Thread: Very slow update / hash join

Very slow update / hash join

From
Kurt Roeckx
Date:
Hi,

I have an update query that's been running for 48 hours now.
Since it started it used about 2.5% CPU, and is writing to the
disk at about 3 MB/s, and reading at about 2 MB/s.  It's mostly
waiting for the disks.

The query plan looks like this:
                                              QUERY PLAN
------------------------------------------------------------------------------------------------------
 Update on certificates c  (cost=1224052.45..60710389.31 rows=19950420 width=1371)
   ->  Hash Join  (cost=1224052.45..60710389.31 rows=19950420 width=1371)
         Hash Cond: (c.id = cu.id)
         ->  Seq Scan on certificates c  (cost=0.00..8372137.31 rows=147868231 width=1258)
         ->  Hash  (cost=623981.20..623981.20 rows=19950420 width=117)
               ->  Seq Scan on certificates_update cu  (cost=0.00..623981.20 rows=19950420 width=117)

I've set the work_mem for this query to 6GB, which seem to be
enough to make pgsql_tmp empty, when it was only set to 1 GB it
did have files in it.  The process is using about 4GB of RAM, of
which 0.5 probably comes from the shared_buffers.

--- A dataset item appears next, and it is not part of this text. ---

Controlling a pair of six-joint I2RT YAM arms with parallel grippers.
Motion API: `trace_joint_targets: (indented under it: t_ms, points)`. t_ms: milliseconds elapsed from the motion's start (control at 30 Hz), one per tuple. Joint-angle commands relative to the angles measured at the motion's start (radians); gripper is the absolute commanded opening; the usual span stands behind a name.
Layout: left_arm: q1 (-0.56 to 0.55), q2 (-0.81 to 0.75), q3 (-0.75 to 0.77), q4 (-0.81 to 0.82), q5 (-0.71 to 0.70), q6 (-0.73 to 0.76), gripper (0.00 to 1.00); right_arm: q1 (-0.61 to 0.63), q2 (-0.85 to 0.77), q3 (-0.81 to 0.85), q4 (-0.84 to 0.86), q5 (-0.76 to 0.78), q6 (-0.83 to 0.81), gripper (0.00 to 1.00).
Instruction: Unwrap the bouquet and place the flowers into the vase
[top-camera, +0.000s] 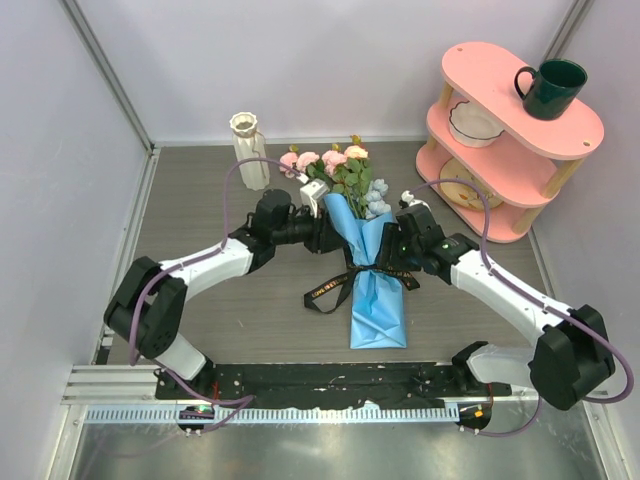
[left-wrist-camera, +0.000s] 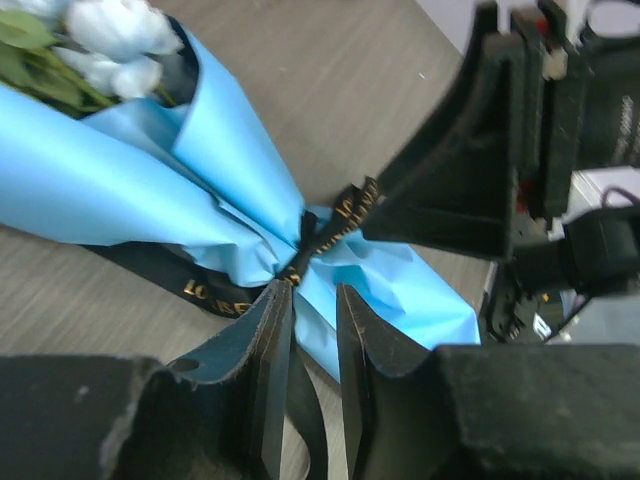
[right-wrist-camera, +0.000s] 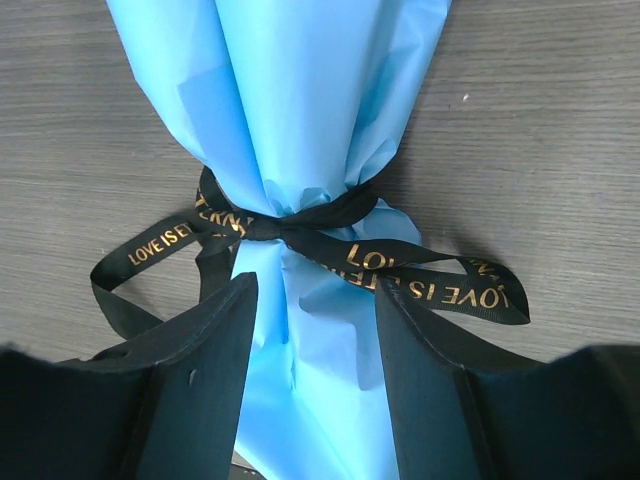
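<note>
The bouquet lies flat mid-table, its blue paper wrap (top-camera: 378, 310) (right-wrist-camera: 290, 100) (left-wrist-camera: 120, 170) tied with a black gold-lettered ribbon (top-camera: 335, 290) (right-wrist-camera: 300, 232) (left-wrist-camera: 335, 215). The flowers (top-camera: 335, 165) (left-wrist-camera: 115, 35) stick out of the far end, pointing away from the arms. The cream ribbed vase (top-camera: 250, 150) stands upright behind and to the left. My left gripper (top-camera: 335, 240) (left-wrist-camera: 312, 295) is beside the knot, its jaws a narrow gap apart with a ribbon tail lying loose between them. My right gripper (top-camera: 385, 262) (right-wrist-camera: 312, 290) stands open astride the wrap just below the knot.
A pink three-tier shelf (top-camera: 520, 130) stands at the back right, with a dark green mug (top-camera: 550, 88) on top and a white bowl (top-camera: 475, 122) on the middle tier. Pale walls close in the left, back and right sides.
</note>
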Motion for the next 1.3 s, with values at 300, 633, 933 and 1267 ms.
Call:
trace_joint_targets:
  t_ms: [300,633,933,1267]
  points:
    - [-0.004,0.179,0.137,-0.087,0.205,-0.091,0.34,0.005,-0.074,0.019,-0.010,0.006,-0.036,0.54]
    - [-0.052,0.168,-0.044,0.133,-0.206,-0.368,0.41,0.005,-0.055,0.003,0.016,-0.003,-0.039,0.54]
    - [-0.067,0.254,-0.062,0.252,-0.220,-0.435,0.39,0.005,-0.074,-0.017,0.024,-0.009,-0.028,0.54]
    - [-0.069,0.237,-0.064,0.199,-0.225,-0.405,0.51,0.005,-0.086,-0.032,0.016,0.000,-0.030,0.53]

It did use 100% CPU at the start, but that was for about 80
seconds.  I'm guessing that's the time it needs to read and hash
the update table.  But from that point on, it gets really slow.

As you can see, the table is quite large and I want to update
about 20M rows of the 133M rows (not sure why the plan say 147M)

The table itself is 53GB, and the table it updates from is only
3.3 GB.  There are some index on some of the fields (like the id),
but none of them are being updated.  I tried removing those that
did get updated but that had little effect.  It does have foreign
keys to other tables, and other tables references it, but none of
the keys should get updated.

Reading or writing the whole table shouldn't take that long, and I
have no idea why it's this slow.  Does anybody have an idea why
it's this slow?

From what I understand, the hash join should be the one I want to
use, I tried to force the others but that doesn't seem to improve
anything.


Kurt



Re: Very slow update / hash join

From
Jeff Janes
Date:
On Wed, May 4, 2016 at 3:22 PM, Kurt Roeckx <kurt@roeckx.be> wrote:
> Hi,
>
> I have an update query that's been running for 48 hours now.
> Since it started it used about 2.5% CPU, and is writing to the
> disk at about 3 MB/s, and reading at about 2 MB/s.  It's mostly
> waiting for the disks.

The easiest way to figure out what is going on is to identify the
process, and then trace it with something like:

strace -T -ttt -y -p <PID of process>

That should make it obvious which file it is waiting for IO on.  Then
you can look up that relfilenode in pg_class to see what table/index
it is.


> The table itself is 53GB, and the table it updates from is only
> 3.3 GB.  There are some index on some of the fields (like the id),
> but none of them are being updated.  I tried removing those that
> did get updated but that had little effect.  It does have foreign
> keys to other tables, and other tables references it, but none of
> the keys should get updated.

What version of PostgreSQL are you using?  Have you tried dropping the
foreign keys?

Cheers,

Jeff


Re: Very slow update / hash join

From
Kurt Roeckx
Date:
On Thu, May 05, 2016 at 09:32:28PM -0700, Jeff Janes wrote:
> On Wed, May 4, 2016 at 3:22 PM, Kurt Roeckx <kurt@roeckx.be> wrote:
> > Hi,
> >
> > I have an update query that's been running for 48 hours now.
> > Since it started it used about 2.5% CPU, and is writing to the
> > disk at about 3 MB/s, and reading at about 2 MB/s.  It's mostly
> > waiting for the disks.
>
> The easiest way to figure out what is going on is to identify the
> process, and then trace it with something like:
>
> strace -T -ttt -y -p <PID of process>
>
> That should make it obvious which file it is waiting for IO on.  Then
> you can look up that relfilenode in pg_class to see what table/index
> it is.

Thanks for the hint, that I didn't think about it.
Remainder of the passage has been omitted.